Following his graduation from the College of West Africa in 1956, George entered the University of Liberia andlater obtained his Bachelor’s in Canada before matriculating to the Cornell University Law School, where he qualified, in a far superior setting, in the profession of his father.  Cornell is one of America’s top ten universities.

Upon his return he was appointed Assistant Attorney General and later as Supreme Court Associate Justice.  He remained in that profession until the 1980 coup d’état when, like most other government officials, he was imprisoned.  He reopened his law firm in 1984.  At the outbreak of the civil war in 1989-90, Cllr. Henries traveled with his family to the United States where he served as an international lawyer.  Before his departure, Head of State Doe invited him back to the Supreme Court as Associate Justice, but he respectfully declined.

In 2009 he returned home as full time C.E.O. of the firm, while also serving, from 2005, again in the footsteps of his beloved father, as grandmaster of the Ancient Free and Accepted Masons, a position which his father had held years earlier.

But this editorial is not intended as a eulogy to Counselor Henries—far from it.  We, however, did think it was necessary to give a little historical background, to explain why we thought he was right man to say the right thing to the right people, at the right time and in the right place—his own law firm!  For they say charity, like most other virtues, begins at home.  And what did Counselor Henries say?  He admonished  his legal colleagues—not only those at his law firm, but all  Liberian lawyers—to be professional and ethical in the practice of their noble profession.

Addressing his staff at the firm’s yearend party last Friday,  Cllr. Henries uttered this lamentation: “There is public fear about lawyers amid the poor justice system in Liberia.  This fear is riddled with accusations that lawyers receive money and bribe judges to turn justice against the righteous and justify the evildoers.”       
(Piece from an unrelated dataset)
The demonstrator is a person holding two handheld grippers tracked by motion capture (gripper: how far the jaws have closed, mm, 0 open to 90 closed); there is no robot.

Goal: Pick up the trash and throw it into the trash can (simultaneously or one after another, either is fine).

Cautioning the lawyers working for him at his 70 year-old law firm, probably the longest surviving in the nation’s history, Counselor Henries strongly warned them against “unprofessional and unethical practices.  By conducting yourselves professionally and building trust in your clients,” he told them, “the clients will in turn seek after you, instead of you lawyers running after clients.”

A leading Liberian banker recently made this remark: “Liberia has plenty of highly educated people—‘book people’—but there are two things missing among Liberian professionals today: first, competence; and second, confidence, which is always based on one’s capacity to stand for principle.” 

That was what Cllr. Henries was talking about—lawyers who will not enter the trenches of legal malpractice, but live above the fog by sticking to the professional and ethical principles of the trade.

We pray that all lawyers—those working for him and all others—will heed Counselor Henries’ erudite advice and in so doing, elevate the legal profession to the level where it ought to be, the envy of all professions.